After eight weeks, the researchers found no differences in physical activity level, as determined by the Actiheart device — which is both an accelerometer and heart rate monitor — the participants wore, between the groups that received genetic risk information, phenotypic risk information, or only standard lifestyle advice.

When they broke the groups down further by age, and whether subjects received a high or low disease risk estimate, the researchers still observed no difference between the groups. They did find, however, that receiving a genetic risk estimate was associated with an increase in physical activity among women, though not among men.

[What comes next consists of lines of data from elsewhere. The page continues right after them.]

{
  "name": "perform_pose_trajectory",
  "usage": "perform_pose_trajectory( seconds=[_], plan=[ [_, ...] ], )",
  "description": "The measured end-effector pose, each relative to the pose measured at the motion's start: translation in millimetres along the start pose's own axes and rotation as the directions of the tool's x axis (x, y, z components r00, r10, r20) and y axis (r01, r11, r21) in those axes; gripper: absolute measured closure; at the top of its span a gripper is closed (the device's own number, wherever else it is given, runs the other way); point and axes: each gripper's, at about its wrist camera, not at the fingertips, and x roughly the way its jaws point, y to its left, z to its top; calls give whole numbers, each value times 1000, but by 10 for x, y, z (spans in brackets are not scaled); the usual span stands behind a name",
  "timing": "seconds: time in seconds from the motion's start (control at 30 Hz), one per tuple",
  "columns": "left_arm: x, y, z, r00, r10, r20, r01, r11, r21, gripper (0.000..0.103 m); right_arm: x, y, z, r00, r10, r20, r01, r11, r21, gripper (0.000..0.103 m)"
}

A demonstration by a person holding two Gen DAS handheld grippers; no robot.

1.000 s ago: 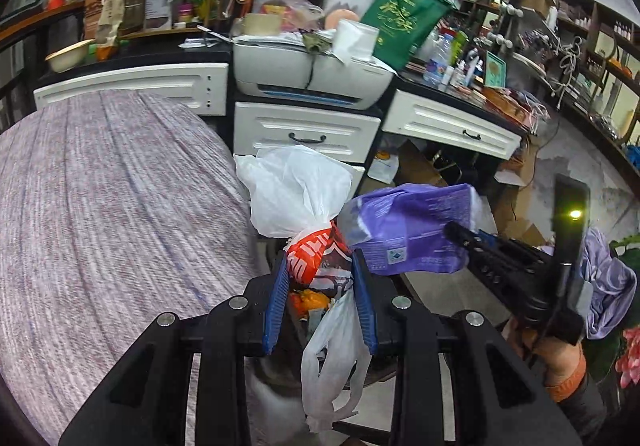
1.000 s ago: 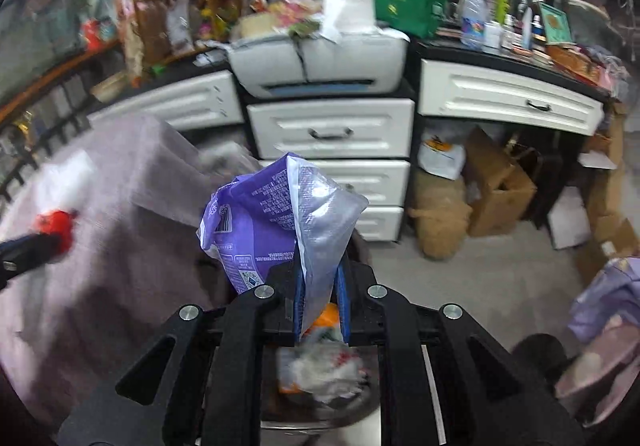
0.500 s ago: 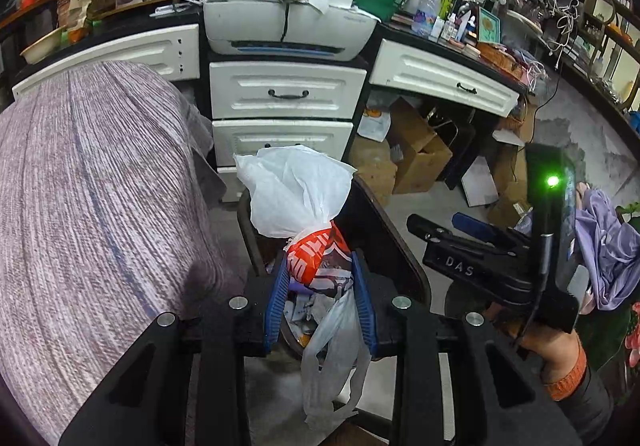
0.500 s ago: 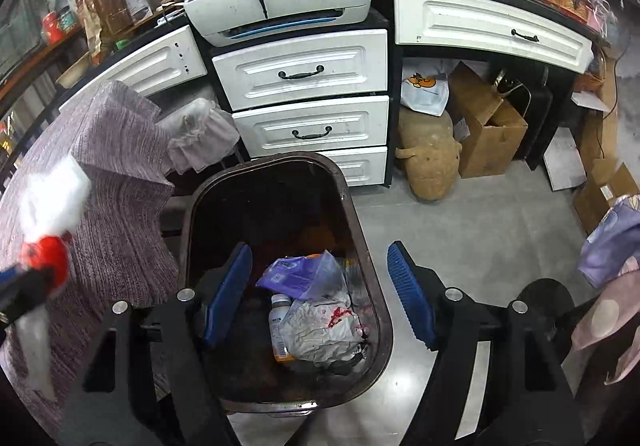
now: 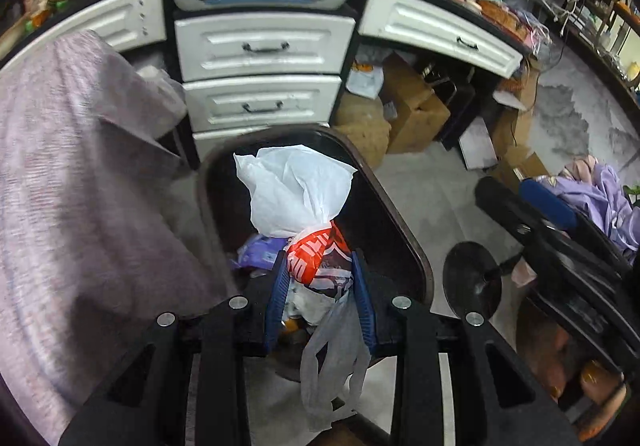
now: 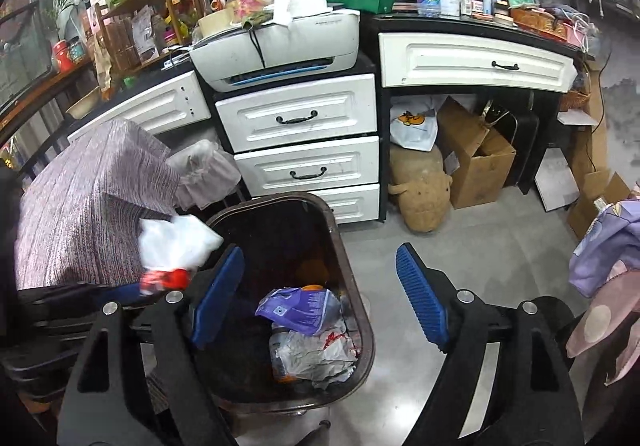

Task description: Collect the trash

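Note:
My left gripper point(image 5: 320, 258) is shut on a knotted white plastic bag point(image 5: 294, 197) with red print, and holds it over the dark brown trash bin point(image 5: 400, 230). The bag's loose handles hang down between the fingers. A purple packet point(image 6: 298, 310) lies inside the bin point(image 6: 340, 242) on crumpled white wrappers. My right gripper point(image 6: 320, 252) hovers above the bin with its jaws opening wide and nothing between them. It also shows at the right of the left wrist view, the right gripper point(image 5: 520, 197). In the right wrist view the bag point(image 6: 176, 242) is blurred at the bin's left rim.
White drawers point(image 6: 298, 119) with a printer point(image 6: 280, 49) on top stand behind the bin. A plush toy point(image 6: 420, 189) and cardboard boxes point(image 6: 476, 157) lie under the desk. Striped mauve cloth point(image 5: 72, 173) fills the left. A black stool base point(image 5: 472, 282) and lilac clothes point(image 5: 592, 185) are on the right.
My right gripper has opened and the purple packet has dropped into the bin. My left gripper has come down over the bin with the bag still in it.

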Motion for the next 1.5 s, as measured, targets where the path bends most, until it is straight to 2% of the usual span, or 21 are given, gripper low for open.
perform_pose_trajectory(
  seconds=[0.23, 0.3, 0.43, 0.57, 0.73, 0.93, 1.1, 1.27, 1.4, 1.5],
  plan=[
    [178, -53, -7, 999, 11, -35, -11, 1000, 7, 71, -89, -101, -60, 1000, -15, 13, 15, 1000, 15, 24],
    [196, -62, -2, 999, 12, -40, -11, 1000, 10, 66, -96, -119, -77, 1000, -16, 13, 16, 1000, 22, 24],
    [164, -59, -21, 1000, 12, -26, -12, 1000, 10, 32, -115, -136, -85, 1000, -15, 13, 15, 999, 33, 24],
    [52, -59, -57, 1000, 2, 5, -2, 1000, 6, 23, -147, -139, -82, 1000, -16, 21, 15, 999, 41, 22],
    [-141, -111, -139, 999, -9, 47, 8, 1000, 12, 17, -224, -133, -63, 999, -23, 37, 22, 999, 40, 19],
    [-533, -182, -222, 990, -10, 142, 7, 1000, 20, 9, -409, -112, -45, 998, -11, 68, 8, 999, 45, 15],
    [-979, -156, -330, 962, 30, 272, -31, 1000, -1, 6, -691, -57, 4, 992, 24, 123, -32, 997, 68, 10],
    [-1450, -71, -507, 919, 88, 385, -75, 996, -47, 6, -1050, 116, 30, 977, 81, 197, -95, 993, 64, 6],
    [-1819, -12, -680, 873, 165, 460, -150, 986, -69, 6, -1323, 350, -35, 961, 132, 245, -139, 990, 14, 6],
    [-2127, 38, -849, 829, 221, 514, -204, 975, -90, 6, -1509, 579, -133, 950, 169, 262, -164, 986, -41, 6]
  ],
)
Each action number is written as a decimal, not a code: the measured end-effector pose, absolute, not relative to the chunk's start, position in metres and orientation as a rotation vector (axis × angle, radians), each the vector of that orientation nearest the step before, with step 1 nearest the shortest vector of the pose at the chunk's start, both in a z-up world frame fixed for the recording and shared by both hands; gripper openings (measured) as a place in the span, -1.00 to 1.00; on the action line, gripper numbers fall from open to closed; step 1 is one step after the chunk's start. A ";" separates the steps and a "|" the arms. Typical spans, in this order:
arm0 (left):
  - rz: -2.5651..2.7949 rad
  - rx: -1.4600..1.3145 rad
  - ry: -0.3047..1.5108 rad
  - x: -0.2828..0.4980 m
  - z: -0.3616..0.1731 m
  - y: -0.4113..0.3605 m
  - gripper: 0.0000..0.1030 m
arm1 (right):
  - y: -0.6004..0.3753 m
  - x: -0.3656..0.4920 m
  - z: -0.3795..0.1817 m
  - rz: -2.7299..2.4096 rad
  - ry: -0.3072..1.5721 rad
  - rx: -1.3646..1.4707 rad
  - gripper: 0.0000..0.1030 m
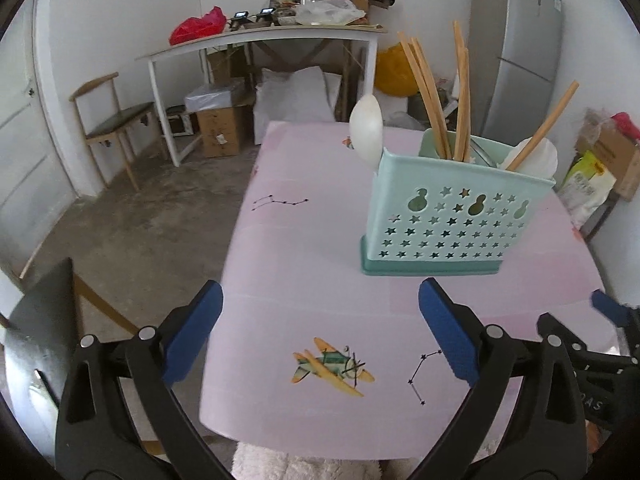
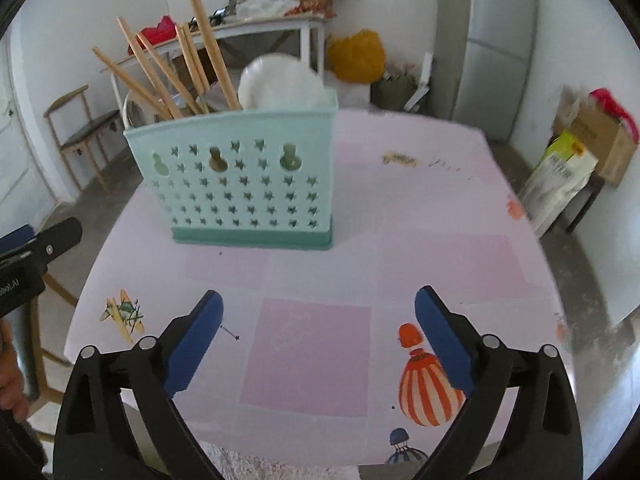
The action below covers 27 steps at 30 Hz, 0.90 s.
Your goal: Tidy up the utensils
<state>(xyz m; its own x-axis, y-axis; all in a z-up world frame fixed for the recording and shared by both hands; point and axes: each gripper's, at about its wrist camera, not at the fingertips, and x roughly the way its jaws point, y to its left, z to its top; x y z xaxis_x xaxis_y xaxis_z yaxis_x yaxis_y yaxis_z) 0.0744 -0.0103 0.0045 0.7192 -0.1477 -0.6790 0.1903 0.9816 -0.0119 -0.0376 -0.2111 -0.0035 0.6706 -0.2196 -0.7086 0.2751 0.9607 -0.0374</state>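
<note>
- Left gripper [image 1: 320,336]: jaws spread wide, nothing between them, above the pink tablecloth [image 1: 304,264].
- Right gripper [image 2: 318,338]: likewise wide apart and empty.
- Mint utensil holder [image 1: 448,216] stands upright on the table ahead, holding wooden chopsticks [image 1: 462,96] and white spoons [image 1: 366,128].
- Nothing lies between grippers and holder.

- Left gripper [image 1: 320,336]: black plastic scissor-style arms bearing two blue padded fingers [image 1: 192,336], jaws spread wide with nothing between them; aimed forward and downward.
- Right gripper [image 2: 318,340]: same black-and-blue build, blue pads [image 2: 444,344] set wide apart, gap empty; likewise tilted downward.
- In the left wrist view, the right gripper's blue tip and black frame enter at 4 o'clock.
- In the right wrist view, the left gripper's black body enters at 9 o'clock; the person's hand [image 2: 10,380] shows at 8 o'clock.
</note>
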 end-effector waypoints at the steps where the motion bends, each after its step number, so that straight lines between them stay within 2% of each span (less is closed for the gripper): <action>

Griffin and his colleagues also asked participants whether they altered their diet or lost weight and gauged their levels of anxiety or worry changed, but again found no difference between the groups.

The researchers did, though, find that participants who received a risk estimate had a better understanding of such information. At baseline, participants typically overestimated their risk, but those who received risk estimates had a more accurate perception of their risk afterwards.

"The findings of this study suggest that the provision of genetic risk information, which reduced perceived risk in the majority of participants, did not motivate healthy changes in behavior over and above phenotypic risk information or standard lifestyle advice alone," Griffin and his colleagues wrote.

They noted that the participants might not have been motivated to make changes as most overestimated their risk of disease and might have been reassured by their results.